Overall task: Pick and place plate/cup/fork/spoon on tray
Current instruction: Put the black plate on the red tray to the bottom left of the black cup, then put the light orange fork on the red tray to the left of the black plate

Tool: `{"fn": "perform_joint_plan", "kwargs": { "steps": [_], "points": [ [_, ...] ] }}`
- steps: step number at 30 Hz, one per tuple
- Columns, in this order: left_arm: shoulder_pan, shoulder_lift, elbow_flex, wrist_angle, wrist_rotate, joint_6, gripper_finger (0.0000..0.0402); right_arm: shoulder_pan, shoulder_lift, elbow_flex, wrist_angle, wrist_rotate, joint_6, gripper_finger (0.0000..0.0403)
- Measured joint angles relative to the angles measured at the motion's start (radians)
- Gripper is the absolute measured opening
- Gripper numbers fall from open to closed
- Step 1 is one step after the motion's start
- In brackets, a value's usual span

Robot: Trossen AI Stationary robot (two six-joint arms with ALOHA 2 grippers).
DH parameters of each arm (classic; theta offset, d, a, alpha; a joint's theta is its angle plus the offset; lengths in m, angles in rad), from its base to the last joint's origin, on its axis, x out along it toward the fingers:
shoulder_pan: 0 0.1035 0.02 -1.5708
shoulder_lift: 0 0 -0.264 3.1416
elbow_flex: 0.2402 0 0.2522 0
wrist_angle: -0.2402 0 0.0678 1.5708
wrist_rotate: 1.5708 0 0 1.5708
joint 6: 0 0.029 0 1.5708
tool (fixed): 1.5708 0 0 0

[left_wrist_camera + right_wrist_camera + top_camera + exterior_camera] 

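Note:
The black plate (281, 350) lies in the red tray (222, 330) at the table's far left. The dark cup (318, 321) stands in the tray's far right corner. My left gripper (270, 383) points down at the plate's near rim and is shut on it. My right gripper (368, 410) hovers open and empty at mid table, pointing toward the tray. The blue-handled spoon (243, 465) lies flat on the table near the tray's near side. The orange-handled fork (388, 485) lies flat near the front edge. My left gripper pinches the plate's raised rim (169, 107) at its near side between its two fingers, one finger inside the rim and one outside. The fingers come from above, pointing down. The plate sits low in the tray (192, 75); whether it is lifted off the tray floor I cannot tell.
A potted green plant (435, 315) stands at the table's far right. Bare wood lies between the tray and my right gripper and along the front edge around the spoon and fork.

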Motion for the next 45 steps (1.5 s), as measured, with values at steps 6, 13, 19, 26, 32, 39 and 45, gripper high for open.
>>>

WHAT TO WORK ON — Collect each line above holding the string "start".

ANSWER TO THIS EXERCISE —
- Measured joint angles relative to the angles measured at the motion's start (radians)
- Step 1 is one step after the motion's start

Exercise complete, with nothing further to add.